* DATASET CONTENT
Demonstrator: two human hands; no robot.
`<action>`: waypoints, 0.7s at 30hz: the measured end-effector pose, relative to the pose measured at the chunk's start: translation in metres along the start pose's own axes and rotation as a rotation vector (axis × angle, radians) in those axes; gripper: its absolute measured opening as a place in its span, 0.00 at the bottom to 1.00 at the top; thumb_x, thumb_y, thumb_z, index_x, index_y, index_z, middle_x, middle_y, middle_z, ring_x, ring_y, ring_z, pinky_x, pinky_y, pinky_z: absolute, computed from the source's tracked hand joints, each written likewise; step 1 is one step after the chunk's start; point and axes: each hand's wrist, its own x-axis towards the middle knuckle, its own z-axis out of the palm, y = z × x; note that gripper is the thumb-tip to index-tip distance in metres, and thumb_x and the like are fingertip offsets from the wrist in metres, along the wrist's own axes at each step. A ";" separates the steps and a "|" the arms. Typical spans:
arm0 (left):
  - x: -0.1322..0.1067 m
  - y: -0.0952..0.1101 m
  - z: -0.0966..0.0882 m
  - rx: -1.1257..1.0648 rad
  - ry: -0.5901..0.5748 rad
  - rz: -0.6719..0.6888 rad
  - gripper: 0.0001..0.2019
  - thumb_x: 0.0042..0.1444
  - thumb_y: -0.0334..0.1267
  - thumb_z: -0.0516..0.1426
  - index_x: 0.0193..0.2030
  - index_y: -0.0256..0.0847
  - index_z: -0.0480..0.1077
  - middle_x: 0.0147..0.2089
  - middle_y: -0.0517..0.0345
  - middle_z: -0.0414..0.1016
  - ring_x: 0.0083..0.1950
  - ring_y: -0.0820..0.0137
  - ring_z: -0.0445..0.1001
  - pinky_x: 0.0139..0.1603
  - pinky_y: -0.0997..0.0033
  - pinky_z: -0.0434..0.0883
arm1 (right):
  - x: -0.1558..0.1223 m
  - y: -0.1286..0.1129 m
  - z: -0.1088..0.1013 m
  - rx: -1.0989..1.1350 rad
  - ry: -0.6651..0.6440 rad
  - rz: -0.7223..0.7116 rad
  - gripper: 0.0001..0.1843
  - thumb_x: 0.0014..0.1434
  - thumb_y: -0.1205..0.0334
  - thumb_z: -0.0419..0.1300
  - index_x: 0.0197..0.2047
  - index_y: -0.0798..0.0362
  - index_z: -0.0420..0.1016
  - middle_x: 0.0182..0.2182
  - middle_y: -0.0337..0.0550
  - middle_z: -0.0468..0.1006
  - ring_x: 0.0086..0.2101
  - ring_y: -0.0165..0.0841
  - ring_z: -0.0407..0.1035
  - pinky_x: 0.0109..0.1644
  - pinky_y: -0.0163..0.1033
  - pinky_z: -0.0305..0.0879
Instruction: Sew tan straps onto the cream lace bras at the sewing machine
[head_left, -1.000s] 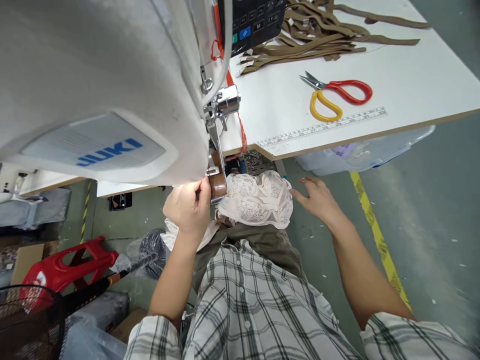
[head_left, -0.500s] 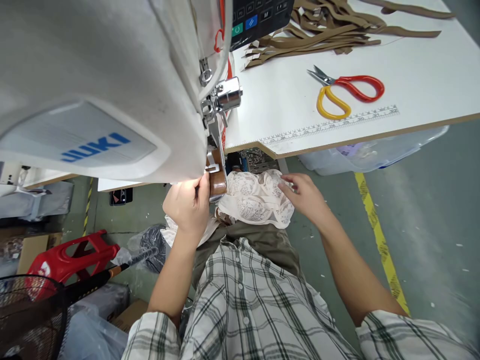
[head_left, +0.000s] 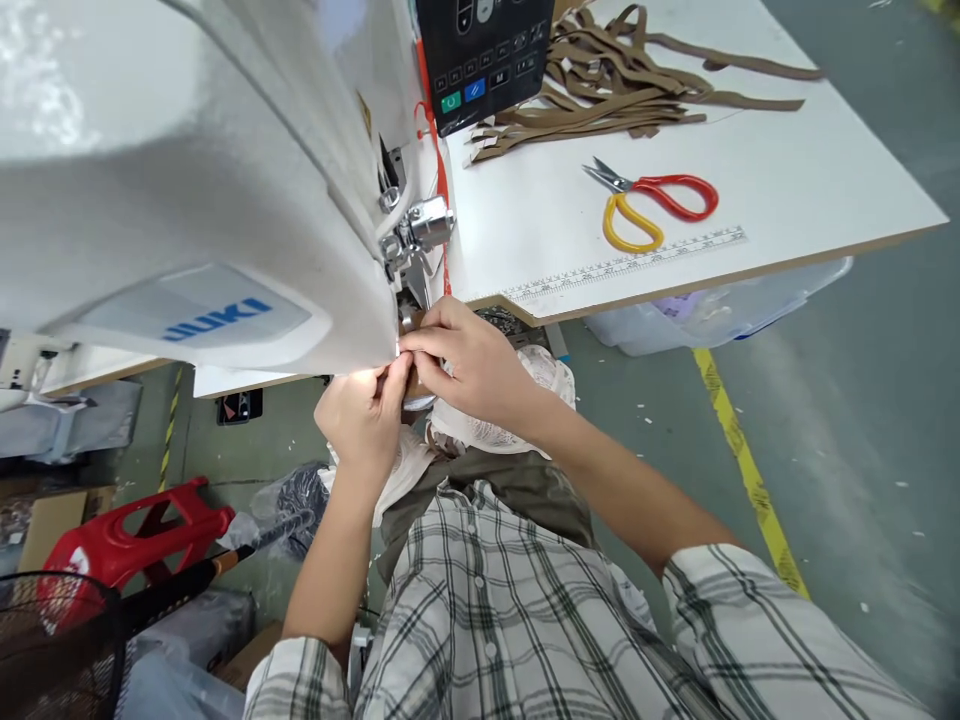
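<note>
Under the head of a white JUKI sewing machine (head_left: 217, 317), my two hands meet close to the needle area. My left hand (head_left: 362, 415) is closed in a pinch at the lower edge of the machine head; what it grips is hidden. From the right, my right hand (head_left: 472, 365) reaches across with thumb and fingers pinched beside the left fingertips, and anything between them is too small to make out. A cream lace bra (head_left: 480, 430) lies over my lap, partly covered by my right hand and forearm. More pale fabric (head_left: 405, 465) hangs below my left wrist.
On the white table (head_left: 540, 220) to the right lie scissors (head_left: 637, 205) with red and yellow handles, a printed ruler strip (head_left: 630, 265) and a heap of brown straps (head_left: 615, 85). A control panel (head_left: 487, 65) stands behind. A red stool (head_left: 142, 530) and a fan (head_left: 60, 640) are at left.
My right hand has left the lace bra on my lap and moved left and up to the machine, beside my left hand. The view has shifted slightly; my left hand keeps its pinch.
</note>
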 end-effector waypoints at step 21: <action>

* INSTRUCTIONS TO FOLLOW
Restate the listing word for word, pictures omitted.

* SOLUTION TO THIS TASK
Demonstrator: two human hands; no robot.
`<action>`: waypoints, 0.7s at 30hz: the measured end-effector pose, relative to the pose measured at the chunk's start: translation in metres along the start pose's own axes and rotation as a rotation vector (axis × angle, radians) in those axes; gripper: its absolute measured opening as a place in its span, 0.00 at the bottom to 1.00 at the top; thumb_x, thumb_y, thumb_z, index_x, index_y, index_z, middle_x, middle_y, middle_z, ring_x, ring_y, ring_z, pinky_x, pinky_y, pinky_z: absolute, computed from the source's tracked hand joints, each written likewise; step 1 is one step after the chunk's start; point and axes: each hand's wrist, its own x-axis towards the middle knuckle, its own z-axis out of the palm, y = z × x; note that gripper is the thumb-tip to index-tip distance in metres, and thumb_x and the like are fingertip offsets from the wrist in metres, along the wrist's own axes at each step. A ";" separates the steps and a "|" the arms. Typical spans:
arm0 (left):
  - x: -0.1322..0.1067 m
  - y: -0.0952..0.1101 m
  - z: -0.0966..0.0882 m
  - rx: -1.1257..1.0648 rad
  - ry: -0.5901..0.5748 rad
  - rz: -0.6719..0.6888 rad
  - gripper: 0.0001..0.2019
  - thumb_x: 0.0042..0.1444
  - thumb_y: -0.0334..0.1267
  - thumb_z: -0.0516..0.1426
  - index_x: 0.0193..0.2030
  - index_y: -0.0256..0.0847
  - index_z: -0.0480..0.1077
  - middle_x: 0.0147..0.2089
  - middle_y: -0.0517..0.0345
  - middle_z: -0.0414..0.1016
  - ring_x: 0.0083..0.1950
  - ring_y: -0.0820..0.0137
  - ring_z: -0.0445..0.1001
  - pinky_x: 0.0139..0.1603
  - pinky_y: -0.0997..0.0033
  - pinky_z: -0.0434..0.0883
arm1 (right):
  - x: -0.1558..0.1223 m
  - y: -0.1286..0.1129 m
  - z: -0.1088..0.1013 m
  - rx: -1.0989..1.1350 rad
  - ry: -0.6651..0.6440 rad
  - rz: -0.7223..0.7116 rad
  - gripper: 0.0001..0.1843
  - thumb_x: 0.0014..0.1434
  - thumb_y: -0.1205..0.0334
  - thumb_z: -0.0419..0.1300
  - index_x: 0.0197..0.2047
  - index_y: -0.0798..0.0362
  - index_z: -0.0420..0.1016
  - middle_x: 0.0182..0.2182
  - middle_y: -0.0337..0.0550
  - middle_z: -0.0468..0.1006
  - ring_x: 0.0086..0.2101
  - ring_y: -0.0165..0.0841
  - ring_z: -0.0407..0.1035
  - pinky_x: 0.0109..0.1644
  - pinky_y: -0.0163..0.1033
  - pinky_z: -0.0305..0.0879
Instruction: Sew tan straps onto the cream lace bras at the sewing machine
[head_left, -1.000s] 
[head_left, -0.500s] 
[head_left, +0.000s] 
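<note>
Under the head of a white JUKI sewing machine (head_left: 217, 317), my two hands meet close to the needle area. My left hand (head_left: 362, 415) is closed in a pinch at the lower edge of the machine head; what it grips is hidden. From the right, my right hand (head_left: 472, 365) reaches across with thumb and fingers pinched beside the left fingertips, and anything between them is too small to make out. A cream lace bra (head_left: 480, 430) lies over my lap, partly covered by my right hand and forearm. More pale fabric (head_left: 405, 465) hangs below my left wrist.
On the white table (head_left: 540, 220) to the right lie scissors (head_left: 637, 205) with red and yellow handles, a printed ruler strip (head_left: 630, 265) and a heap of brown straps (head_left: 615, 85). A control panel (head_left: 487, 65) stands behind. A red stool (head_left: 142, 530) and a fan (head_left: 60, 640) are at left.
My right hand has left the lace bra on my lap and moved left and up to the machine, beside my left hand. The view has shifted slightly; my left hand keeps its pinch.
</note>
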 end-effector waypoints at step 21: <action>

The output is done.